The Counseling Psychologist
- Discipline: Psychology
- Language: English
- Edited by: Lydia P. Buki

Publication details
- History: 1969-present
- Publisher: SAGE Publications in association with the Society of Counseling Psychology (United States)
- Frequency: 8/year
- Impact factor: 1.348 (2017)

Standard abbreviations
- ISO 4: Couns. Psychol.

Indexing
- ISSN: 0011-0000 (print) 1552-3861 (web)
- LCCN: 72006502
- OCLC no.: 1565312

Links
- Journal homepage; Online access; Online archive;

= The Counseling Psychologist =

The Counseling Psychologist is a peer-reviewed academic journal that focuses on timely topics in such diverse areas as multiculturalism and cross-cultural competency, research methods, vocational psychology, assessment, international counseling and research, prevention and intervention, health, social justice, assessment, and training and supervision. This journal is a member of the Committee on Publication Ethics (COPE). The journal's editor is Lydia P. Buki, PhD (University of Miami). It has been in publication since 1969 and is currently published by SAGE Publications in association with the Society of Counseling Psychology, Division 17 of the American Psychological Association.

== Scope ==
The Counseling Psychologist aims to increase the knowledge base of counseling psychology through debate and comprehensive coverage of new and developing areas of research and practice.

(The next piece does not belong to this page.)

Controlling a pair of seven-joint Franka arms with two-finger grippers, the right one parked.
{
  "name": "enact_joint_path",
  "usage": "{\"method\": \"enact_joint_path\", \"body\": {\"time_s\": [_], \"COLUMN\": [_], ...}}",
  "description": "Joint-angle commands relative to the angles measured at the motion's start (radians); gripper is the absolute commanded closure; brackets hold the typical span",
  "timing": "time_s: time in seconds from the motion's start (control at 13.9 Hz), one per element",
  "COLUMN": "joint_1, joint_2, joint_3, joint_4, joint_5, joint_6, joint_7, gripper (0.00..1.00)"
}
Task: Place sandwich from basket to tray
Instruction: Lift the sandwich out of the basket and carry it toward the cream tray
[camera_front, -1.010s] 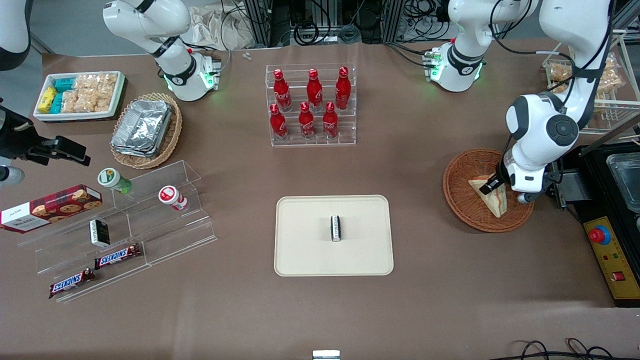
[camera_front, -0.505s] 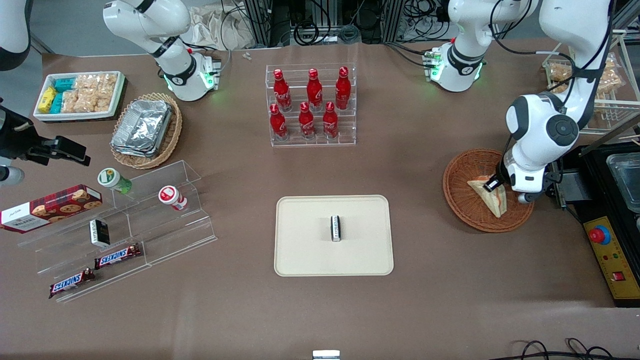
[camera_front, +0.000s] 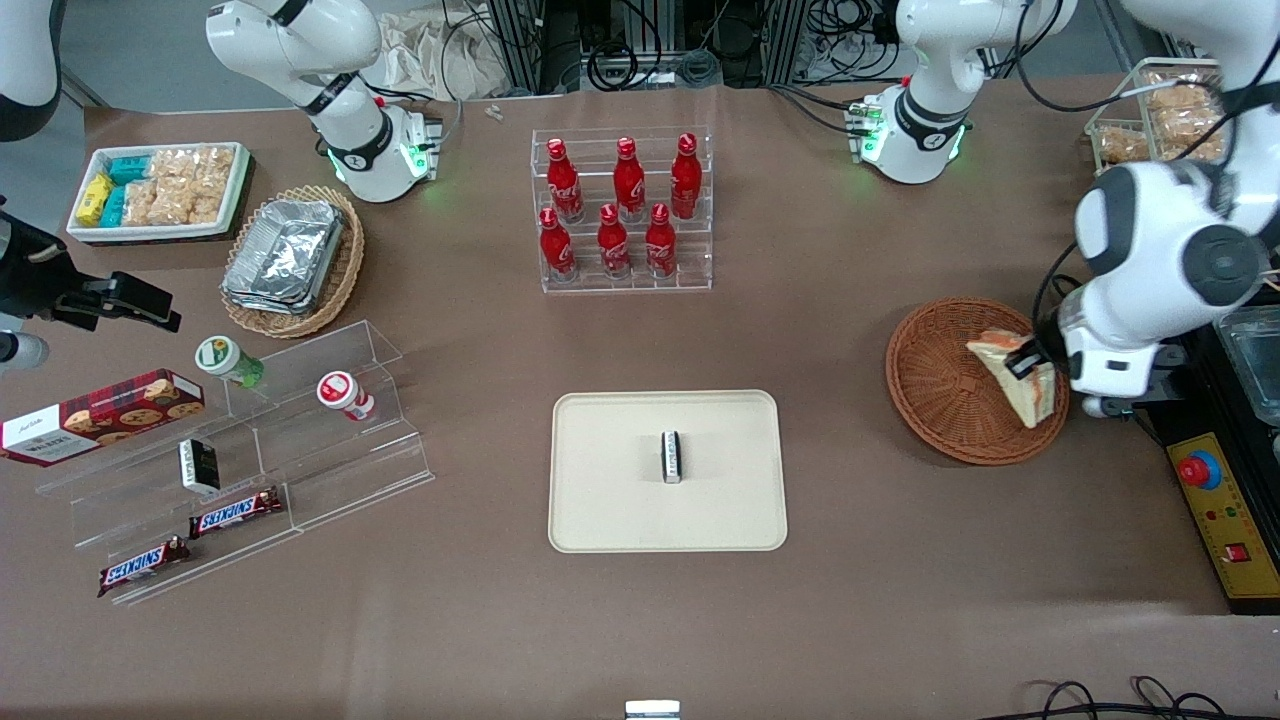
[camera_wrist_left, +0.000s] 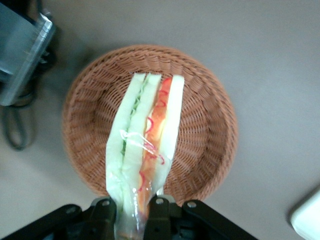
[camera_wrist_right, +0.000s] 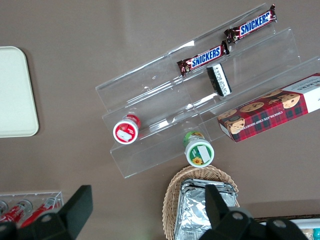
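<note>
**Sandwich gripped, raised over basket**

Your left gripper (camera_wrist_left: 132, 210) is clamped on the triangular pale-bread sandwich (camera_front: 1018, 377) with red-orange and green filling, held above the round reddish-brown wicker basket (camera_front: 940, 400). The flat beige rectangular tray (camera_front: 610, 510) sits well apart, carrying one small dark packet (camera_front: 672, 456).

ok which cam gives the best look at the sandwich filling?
Left wrist view: the sandwich shows its cut edge, green and red-orange layers between pale bread, with the gripper shut on its end over the basket. Front view shows it only as a small wedge partly covered by the gripper. Right wrist view doesn't show it.
</note>
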Motion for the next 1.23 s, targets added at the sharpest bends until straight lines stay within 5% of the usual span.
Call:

This journal is the official publication of the Society of Counseling Psychology (Division 17) of the American Psychological Association. Articles focus on the theory, research, and practice of counseling psychology. In addition, the journal has two forums, the International Forum and the Legacies and Tradition Forum, which highlight scholarship involving international populations and document the history of the field of counseling psychology, respectively.

== Abstracting and indexing ==
The Counseling Psychologist is abstracted and indexed in, among other databases: SCOPUS, and the Social Sciences Citation Index. According to the Journal Citation Reports, its 2017 impact factor is 1.348, ranking it 54 out of 82 journals in the category 'Psychology, Applied'. In 2017, the impact factor fell to 1.348.